There is no additional step needed to account for the sample size after back-estimating the standard error. This is because the sample size is already accounted for in the calculation of CI for the relative-risk measure (whether an unadjusted RR, or some form of adjusted estimate).

This is covered in the Cochrane handbook at https://training.cochrane.org/handbook/current/chapter-06#section-6-3 (back-estimating SEs from the CI) with some slightly opaque discussion on weights at https://training.cochrane.org/handbook/current/chapter-10#section-10-3.

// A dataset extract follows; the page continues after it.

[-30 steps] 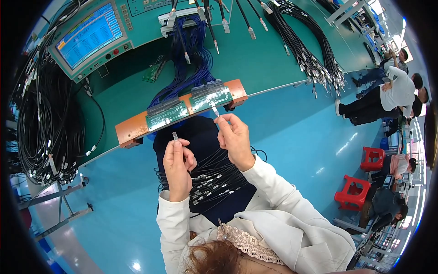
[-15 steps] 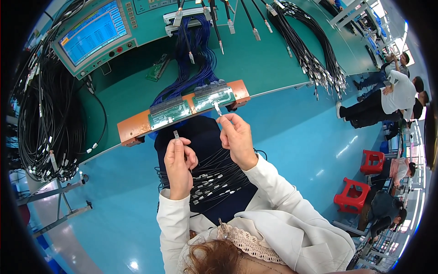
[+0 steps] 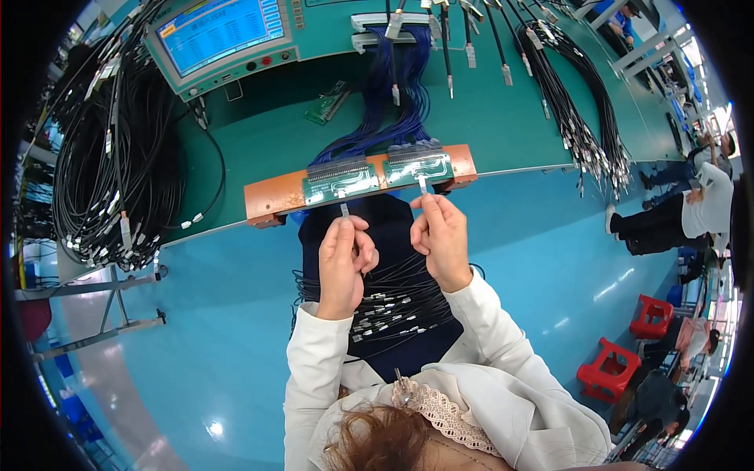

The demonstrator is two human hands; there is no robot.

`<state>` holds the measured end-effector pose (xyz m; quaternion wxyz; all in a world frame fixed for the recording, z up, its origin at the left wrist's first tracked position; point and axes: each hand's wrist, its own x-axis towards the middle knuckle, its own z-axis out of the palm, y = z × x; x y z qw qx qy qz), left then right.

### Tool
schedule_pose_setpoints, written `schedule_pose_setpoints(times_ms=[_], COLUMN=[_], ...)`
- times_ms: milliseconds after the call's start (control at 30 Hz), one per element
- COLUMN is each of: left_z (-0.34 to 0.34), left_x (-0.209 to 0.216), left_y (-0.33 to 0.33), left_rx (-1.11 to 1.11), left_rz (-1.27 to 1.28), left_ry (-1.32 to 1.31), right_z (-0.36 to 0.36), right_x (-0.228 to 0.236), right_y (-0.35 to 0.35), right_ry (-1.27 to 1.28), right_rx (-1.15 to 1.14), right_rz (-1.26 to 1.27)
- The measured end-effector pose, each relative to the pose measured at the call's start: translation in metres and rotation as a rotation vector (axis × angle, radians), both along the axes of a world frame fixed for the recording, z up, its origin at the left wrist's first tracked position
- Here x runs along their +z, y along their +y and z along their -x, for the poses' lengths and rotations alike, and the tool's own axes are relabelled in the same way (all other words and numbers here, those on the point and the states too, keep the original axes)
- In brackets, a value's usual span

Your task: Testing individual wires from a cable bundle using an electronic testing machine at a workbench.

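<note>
My left hand (image 3: 343, 263) pinches a small metal cable connector (image 3: 344, 209), its tip at the front edge of the left green circuit board (image 3: 318, 191). Between the fingertips of my right hand (image 3: 445, 243) is another cable connector (image 3: 422, 185), touching the white socket area of the right green circuit board (image 3: 402, 174). Whether either one is fully seated cannot be made out. Both boards are mounted on an orange block (image 3: 273, 193) at the table's front edge. Thin black cables (image 3: 385, 308) with silver ends lie across my lap.
Dark blue wires (image 3: 393, 118) run from the boards back to a tester with a lit screen (image 3: 224, 39). A loose green board (image 3: 326, 106) lies behind. Black cable bundles hang at left (image 3: 114, 173) and right (image 3: 577, 118). Red stools (image 3: 609, 369) and people are off to the right.
Both hands have moved up toward the boards. The left connector, apart from its board before, now reaches the board's front edge. The whole view has shifted, with the bench appearing farther right.
</note>
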<state>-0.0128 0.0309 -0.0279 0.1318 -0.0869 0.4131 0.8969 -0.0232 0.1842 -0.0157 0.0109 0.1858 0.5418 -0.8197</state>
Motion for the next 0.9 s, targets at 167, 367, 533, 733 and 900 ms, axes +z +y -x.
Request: schedule_pose_setpoints(times_ms=[167,367,533,733,900], left_z=[0.0052,0.0078,0.0080,0.0069,0.0102], left_x=[0.0002,-0.0005,-0.0006,0.0020,0.0030], left_y=[-0.0005,0.0002,0.0022,-0.0010,-0.0023], left_rx=[0.019,0.030,0.056,0.072,0.055], left_rz=[0.072,0.114,0.172,0.197,0.185], left_ry=[-0.006,-0.005,0.018,0.026,0.006], right_z=[0.0004,0.0011,0.0015,0.0011,0.0013], right_x=[-0.0025,-0.0023,-0.0021,-0.0018,0.0004], right_y=[-0.0002,0.0003,0.0013,0.0010,0.0002], right_ry=[0.010,-0.004,-0.003,-0.009,-0.028], right_rx=[0.012,0.018,0.013,0.015,0.018], right_rz=[-0.002,0.015,0.019,0.024,0.021])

In short, working on the log scale (natural logs) $$ logRR = ln(RR) $$ $$ SE_{logRR} = \frac{ln(CI_{upper}) - ln(CI_{lower})}{3.92} $$ and the inverse variance weight (for a fixed-effects analysis) for this study would then be $$ invvar = \frac{1}{SE_{logRR}} $$

It is useful to note as per Jeremy's answer that most software implementations (e.g. meta or metafor in R, but also in commercial software like Stata) should happily take the original ratio estimate with CI as inputs , and then back-calculate the standard error for that effect on your behalf (including working on the log-scale as appropriate). This contributes to both calculating the calculating the inverse-variance weights and calculating the pooled estimate across studies.